PromQL Operators
Introduction
PromQL (Prometheus Query Language) is the powerful query language used in Prometheus, a leading open-source monitoring and alerting toolkit. Operators are fundamental building blocks in PromQL that allow you to manipulate, combine, and transform time series data. Understanding operators is crucial for crafting effective queries to analyze metrics and create meaningful visualizations or alerts.
In this guide, we'll explore the various types of operators in PromQL, their syntax, and how to apply them in real-world monitoring scenarios.
Operator Types in PromQL
PromQL operators can be categorized into several groups:
- Arithmetic Operators: Perform mathematical calculations on time series
- Comparison Operators: Compare values and filter time series
- Logical/Set Operators: Combine different time series
- Vector Matching Operators: Control how time series are matched during operations
- Aggregation Operators: Summarize and reduce time series data
Let's explore each category in detail.
Arithmetic Operators
Arithmetic operators perform mathematical operations on time series data. These operators can be applied between:
- A scalar and a vector (applying the operation to each element)
- Two vectors (applying the operation to matching elements)

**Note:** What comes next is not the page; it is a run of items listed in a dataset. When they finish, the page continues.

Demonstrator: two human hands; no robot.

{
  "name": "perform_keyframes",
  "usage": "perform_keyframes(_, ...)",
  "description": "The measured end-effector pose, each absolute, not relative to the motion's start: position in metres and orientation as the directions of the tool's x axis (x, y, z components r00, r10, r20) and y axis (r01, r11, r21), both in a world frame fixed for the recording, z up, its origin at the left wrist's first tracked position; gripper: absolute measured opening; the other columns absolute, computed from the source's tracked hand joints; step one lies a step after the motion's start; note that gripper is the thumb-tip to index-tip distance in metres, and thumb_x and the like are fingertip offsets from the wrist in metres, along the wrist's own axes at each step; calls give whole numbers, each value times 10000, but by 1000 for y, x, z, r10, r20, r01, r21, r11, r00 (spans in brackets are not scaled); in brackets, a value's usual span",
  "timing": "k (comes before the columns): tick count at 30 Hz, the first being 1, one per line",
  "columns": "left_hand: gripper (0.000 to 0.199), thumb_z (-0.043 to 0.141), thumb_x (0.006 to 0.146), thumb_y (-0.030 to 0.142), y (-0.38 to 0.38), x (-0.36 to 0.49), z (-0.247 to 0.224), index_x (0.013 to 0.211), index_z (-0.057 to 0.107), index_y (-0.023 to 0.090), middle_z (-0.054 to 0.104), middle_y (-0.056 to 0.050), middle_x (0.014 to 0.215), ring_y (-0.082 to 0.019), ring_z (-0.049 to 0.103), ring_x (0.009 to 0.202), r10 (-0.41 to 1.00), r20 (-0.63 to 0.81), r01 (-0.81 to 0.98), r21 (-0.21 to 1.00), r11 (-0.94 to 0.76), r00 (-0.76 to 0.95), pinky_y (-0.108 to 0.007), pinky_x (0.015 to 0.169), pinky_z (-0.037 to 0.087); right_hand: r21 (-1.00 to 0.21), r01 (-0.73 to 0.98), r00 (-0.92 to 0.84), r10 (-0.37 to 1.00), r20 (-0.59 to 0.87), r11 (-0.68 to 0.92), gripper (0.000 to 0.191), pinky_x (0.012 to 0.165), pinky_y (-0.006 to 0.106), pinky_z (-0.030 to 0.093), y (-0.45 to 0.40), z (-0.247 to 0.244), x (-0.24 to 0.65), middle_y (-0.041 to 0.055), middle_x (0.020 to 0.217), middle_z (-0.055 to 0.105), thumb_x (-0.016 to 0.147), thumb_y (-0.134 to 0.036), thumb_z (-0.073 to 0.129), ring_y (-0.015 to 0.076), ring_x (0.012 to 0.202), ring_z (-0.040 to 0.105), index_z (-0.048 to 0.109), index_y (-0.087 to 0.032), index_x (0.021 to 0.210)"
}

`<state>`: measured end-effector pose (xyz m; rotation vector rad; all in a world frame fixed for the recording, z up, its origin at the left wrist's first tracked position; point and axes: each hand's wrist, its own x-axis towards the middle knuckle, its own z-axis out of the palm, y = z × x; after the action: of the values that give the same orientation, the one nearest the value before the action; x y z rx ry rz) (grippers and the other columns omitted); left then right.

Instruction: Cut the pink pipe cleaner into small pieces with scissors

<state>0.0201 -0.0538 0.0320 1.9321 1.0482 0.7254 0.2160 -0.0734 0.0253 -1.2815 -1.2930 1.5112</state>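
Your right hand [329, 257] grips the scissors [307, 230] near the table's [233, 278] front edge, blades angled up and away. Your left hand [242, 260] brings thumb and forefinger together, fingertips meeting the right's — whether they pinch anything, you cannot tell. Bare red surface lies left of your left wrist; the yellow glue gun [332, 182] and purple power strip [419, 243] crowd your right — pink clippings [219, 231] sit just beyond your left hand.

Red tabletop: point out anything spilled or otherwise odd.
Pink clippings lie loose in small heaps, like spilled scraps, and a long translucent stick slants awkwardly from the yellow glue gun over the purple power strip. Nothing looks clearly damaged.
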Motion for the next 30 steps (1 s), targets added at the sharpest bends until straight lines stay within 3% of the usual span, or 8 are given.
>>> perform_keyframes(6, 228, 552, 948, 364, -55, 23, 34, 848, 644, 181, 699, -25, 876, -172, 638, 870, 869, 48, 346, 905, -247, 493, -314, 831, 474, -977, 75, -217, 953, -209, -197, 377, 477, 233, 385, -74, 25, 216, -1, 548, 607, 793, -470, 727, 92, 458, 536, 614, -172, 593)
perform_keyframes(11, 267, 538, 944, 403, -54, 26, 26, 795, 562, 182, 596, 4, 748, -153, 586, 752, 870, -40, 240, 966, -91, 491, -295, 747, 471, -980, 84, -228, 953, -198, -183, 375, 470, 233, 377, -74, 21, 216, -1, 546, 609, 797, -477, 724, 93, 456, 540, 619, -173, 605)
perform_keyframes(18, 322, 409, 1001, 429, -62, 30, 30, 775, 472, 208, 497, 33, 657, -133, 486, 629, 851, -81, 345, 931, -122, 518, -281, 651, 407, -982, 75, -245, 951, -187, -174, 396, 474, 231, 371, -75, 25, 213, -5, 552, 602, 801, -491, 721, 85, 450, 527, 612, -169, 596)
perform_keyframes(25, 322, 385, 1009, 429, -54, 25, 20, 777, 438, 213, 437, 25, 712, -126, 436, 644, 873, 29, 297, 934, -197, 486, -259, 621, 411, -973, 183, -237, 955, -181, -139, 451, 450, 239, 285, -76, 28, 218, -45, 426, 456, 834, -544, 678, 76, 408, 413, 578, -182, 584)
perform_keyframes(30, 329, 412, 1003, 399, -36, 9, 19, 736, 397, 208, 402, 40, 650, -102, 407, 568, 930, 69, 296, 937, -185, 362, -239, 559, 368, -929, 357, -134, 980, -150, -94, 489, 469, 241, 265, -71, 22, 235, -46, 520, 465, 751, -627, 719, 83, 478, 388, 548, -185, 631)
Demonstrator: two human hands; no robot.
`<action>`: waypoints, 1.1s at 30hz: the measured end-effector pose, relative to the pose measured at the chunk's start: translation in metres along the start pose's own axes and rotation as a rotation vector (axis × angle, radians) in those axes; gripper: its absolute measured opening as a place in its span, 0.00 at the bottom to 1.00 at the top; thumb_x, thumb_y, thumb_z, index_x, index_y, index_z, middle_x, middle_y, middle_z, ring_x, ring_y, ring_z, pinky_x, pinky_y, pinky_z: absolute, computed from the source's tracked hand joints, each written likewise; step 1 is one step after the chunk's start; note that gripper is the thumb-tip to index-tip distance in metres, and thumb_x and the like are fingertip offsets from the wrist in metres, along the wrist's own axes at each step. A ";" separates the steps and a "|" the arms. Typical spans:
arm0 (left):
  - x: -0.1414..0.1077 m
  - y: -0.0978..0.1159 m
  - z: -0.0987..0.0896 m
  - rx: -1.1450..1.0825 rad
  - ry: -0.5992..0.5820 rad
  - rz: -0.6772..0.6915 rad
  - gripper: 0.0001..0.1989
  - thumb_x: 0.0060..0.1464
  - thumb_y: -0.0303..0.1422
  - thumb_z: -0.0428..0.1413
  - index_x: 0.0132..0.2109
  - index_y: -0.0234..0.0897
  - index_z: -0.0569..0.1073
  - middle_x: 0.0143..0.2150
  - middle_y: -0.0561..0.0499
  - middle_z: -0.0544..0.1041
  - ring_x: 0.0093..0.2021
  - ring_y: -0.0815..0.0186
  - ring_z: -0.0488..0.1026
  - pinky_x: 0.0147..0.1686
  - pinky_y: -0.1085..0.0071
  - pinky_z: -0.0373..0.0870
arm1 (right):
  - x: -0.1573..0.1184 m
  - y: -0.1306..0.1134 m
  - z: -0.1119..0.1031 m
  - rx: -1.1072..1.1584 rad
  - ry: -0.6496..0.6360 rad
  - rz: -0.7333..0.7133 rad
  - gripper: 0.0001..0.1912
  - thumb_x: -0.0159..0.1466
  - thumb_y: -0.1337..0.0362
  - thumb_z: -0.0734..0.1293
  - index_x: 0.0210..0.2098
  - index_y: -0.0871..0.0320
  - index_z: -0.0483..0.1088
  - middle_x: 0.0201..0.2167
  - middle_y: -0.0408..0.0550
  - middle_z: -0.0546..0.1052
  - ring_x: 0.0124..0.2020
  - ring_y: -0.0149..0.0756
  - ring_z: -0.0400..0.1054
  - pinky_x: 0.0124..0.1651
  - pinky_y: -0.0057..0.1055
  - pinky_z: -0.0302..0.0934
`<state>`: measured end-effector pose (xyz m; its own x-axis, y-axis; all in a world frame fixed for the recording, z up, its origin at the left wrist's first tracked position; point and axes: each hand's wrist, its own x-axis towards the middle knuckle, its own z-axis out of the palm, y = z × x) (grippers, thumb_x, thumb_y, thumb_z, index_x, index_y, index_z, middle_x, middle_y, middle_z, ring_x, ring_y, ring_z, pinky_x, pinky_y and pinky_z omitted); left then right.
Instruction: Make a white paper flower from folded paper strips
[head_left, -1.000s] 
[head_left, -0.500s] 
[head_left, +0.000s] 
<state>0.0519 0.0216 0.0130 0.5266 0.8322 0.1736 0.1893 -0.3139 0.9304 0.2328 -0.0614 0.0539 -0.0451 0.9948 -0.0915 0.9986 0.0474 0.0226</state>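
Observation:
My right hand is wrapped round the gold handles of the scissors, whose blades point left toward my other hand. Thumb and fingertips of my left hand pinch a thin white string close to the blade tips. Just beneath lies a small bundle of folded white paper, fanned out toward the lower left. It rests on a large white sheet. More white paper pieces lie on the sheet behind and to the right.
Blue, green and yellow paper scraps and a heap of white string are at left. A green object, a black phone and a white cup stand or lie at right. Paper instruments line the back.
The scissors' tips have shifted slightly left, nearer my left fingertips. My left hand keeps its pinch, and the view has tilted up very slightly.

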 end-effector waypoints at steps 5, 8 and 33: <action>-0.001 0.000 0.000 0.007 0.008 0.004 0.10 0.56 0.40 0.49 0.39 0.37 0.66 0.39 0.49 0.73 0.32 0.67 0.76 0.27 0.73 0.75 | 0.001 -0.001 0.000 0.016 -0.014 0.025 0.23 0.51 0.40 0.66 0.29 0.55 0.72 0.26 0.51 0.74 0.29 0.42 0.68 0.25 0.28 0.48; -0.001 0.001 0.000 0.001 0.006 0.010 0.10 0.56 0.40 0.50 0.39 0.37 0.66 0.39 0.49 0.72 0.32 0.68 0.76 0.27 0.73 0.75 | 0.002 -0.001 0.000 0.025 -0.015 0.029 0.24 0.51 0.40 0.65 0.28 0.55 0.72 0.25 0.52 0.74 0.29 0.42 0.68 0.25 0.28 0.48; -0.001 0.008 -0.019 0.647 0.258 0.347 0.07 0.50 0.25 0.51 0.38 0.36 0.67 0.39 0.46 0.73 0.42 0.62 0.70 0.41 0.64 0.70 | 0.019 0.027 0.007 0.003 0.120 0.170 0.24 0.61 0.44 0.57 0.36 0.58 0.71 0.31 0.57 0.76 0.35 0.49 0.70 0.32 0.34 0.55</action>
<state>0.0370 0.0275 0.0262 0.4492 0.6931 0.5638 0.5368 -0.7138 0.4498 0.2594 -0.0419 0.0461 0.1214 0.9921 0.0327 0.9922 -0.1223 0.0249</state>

Basic Arithmetic Operators
Operator | Description | Example |
---|---|---|
+ | Addition | node_memory_free_bytes + node_memory_cached_bytes |
- | Subtraction | node_memory_total_bytes - node_memory_free_bytes |
* | Multiplication | node_network_transmit_bytes_total * 8 (convert bytes to bits) |
/ | Division | node_cpu_seconds_total / 60 (convert seconds to minutes) |
% | Modulo | node_cpu_seconds_total % 60 |
^ | Exponentiation | node_disk_read_bytes_total ^ 2 |
Example: Calculating Memory Usage Percentage
(node_memory_total_bytes - node_memory_free_bytes) / node_memory_total_bytes * 100
This query calculates the percentage of memory used by:
- Subtracting free memory from total memory to get used memory
- Dividing used memory by total memory
- Multiplying by 100 to get a percentage
Comparison Operators
Comparison operators compare values and create a new time series where the value is 1 if the comparison is true and 0 if it's false. They're useful for filtering and thresholding.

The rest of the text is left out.